TASK STATEMENT:
Output everything in the listing exactly.

INPUT DATA:

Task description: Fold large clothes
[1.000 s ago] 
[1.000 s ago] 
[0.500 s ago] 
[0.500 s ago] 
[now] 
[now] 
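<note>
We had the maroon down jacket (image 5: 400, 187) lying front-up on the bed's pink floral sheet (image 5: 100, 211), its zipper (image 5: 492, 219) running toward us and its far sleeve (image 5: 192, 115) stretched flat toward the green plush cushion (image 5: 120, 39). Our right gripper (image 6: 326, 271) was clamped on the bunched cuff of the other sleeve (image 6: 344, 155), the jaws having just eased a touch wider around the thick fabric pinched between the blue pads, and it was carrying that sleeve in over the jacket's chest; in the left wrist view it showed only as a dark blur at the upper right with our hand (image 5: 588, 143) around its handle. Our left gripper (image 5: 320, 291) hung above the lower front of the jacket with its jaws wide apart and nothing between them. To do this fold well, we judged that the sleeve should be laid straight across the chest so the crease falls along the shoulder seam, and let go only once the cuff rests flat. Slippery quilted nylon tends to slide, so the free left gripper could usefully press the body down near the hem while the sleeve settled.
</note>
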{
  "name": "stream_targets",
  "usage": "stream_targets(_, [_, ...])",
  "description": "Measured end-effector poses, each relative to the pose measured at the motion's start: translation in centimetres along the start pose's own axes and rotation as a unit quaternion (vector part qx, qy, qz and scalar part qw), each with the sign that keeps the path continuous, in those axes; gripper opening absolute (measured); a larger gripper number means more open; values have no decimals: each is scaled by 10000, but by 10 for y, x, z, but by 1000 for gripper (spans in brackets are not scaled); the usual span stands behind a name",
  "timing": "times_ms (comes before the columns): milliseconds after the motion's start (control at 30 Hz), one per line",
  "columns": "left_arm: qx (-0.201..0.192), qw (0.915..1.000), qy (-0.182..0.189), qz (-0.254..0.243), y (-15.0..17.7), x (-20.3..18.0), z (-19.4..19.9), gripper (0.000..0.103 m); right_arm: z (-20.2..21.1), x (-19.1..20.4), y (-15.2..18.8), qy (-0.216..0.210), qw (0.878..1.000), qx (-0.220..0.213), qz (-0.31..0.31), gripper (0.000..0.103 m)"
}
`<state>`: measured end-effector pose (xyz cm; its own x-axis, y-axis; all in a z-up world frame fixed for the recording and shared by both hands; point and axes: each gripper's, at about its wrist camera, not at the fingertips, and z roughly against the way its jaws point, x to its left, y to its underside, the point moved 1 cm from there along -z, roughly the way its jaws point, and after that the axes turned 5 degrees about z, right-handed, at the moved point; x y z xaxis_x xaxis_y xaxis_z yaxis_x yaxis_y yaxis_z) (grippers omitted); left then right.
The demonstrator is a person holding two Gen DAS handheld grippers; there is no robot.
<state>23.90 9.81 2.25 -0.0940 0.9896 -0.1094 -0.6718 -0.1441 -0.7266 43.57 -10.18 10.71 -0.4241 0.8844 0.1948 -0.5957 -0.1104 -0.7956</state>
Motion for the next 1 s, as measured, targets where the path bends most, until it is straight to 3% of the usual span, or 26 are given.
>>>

WRITTEN ANSWER:
Task description: Fold large clothes
[1.000 s ago] 
[1.000 s ago] 
[0.500 s ago] 
[0.500 s ago] 
[now] 
[now] 
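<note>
We had the maroon down jacket (image 5: 400, 187) lying front-up on the bed's pink floral sheet (image 5: 100, 211), its zipper (image 5: 492, 219) running toward us and its far sleeve (image 5: 192, 115) stretched flat toward the green plush cushion (image 5: 120, 39). Our right gripper (image 6: 326, 271) was clamped on the bunched cuff of the other sleeve (image 6: 344, 155), the jaws having just eased a touch wider around the thick fabric pinched between the blue pads, and it was carrying that sleeve in over the jacket's chest; in the left wrist view it showed only as a dark blur at the upper right with our hand (image 5: 588, 143) around its handle. Our left gripper (image 5: 320, 291) hung above the lower front of the jacket with its jaws wide apart and nothing between them. To do this fold well, we judged that the sleeve should be laid straight across the chest so the crease falls along the shoulder seam, and let go only once the cuff rests flat. Slippery quilted nylon tends to slide, so the free left gripper could usefully press the body down near the hem while the sleeve settled.
</note>
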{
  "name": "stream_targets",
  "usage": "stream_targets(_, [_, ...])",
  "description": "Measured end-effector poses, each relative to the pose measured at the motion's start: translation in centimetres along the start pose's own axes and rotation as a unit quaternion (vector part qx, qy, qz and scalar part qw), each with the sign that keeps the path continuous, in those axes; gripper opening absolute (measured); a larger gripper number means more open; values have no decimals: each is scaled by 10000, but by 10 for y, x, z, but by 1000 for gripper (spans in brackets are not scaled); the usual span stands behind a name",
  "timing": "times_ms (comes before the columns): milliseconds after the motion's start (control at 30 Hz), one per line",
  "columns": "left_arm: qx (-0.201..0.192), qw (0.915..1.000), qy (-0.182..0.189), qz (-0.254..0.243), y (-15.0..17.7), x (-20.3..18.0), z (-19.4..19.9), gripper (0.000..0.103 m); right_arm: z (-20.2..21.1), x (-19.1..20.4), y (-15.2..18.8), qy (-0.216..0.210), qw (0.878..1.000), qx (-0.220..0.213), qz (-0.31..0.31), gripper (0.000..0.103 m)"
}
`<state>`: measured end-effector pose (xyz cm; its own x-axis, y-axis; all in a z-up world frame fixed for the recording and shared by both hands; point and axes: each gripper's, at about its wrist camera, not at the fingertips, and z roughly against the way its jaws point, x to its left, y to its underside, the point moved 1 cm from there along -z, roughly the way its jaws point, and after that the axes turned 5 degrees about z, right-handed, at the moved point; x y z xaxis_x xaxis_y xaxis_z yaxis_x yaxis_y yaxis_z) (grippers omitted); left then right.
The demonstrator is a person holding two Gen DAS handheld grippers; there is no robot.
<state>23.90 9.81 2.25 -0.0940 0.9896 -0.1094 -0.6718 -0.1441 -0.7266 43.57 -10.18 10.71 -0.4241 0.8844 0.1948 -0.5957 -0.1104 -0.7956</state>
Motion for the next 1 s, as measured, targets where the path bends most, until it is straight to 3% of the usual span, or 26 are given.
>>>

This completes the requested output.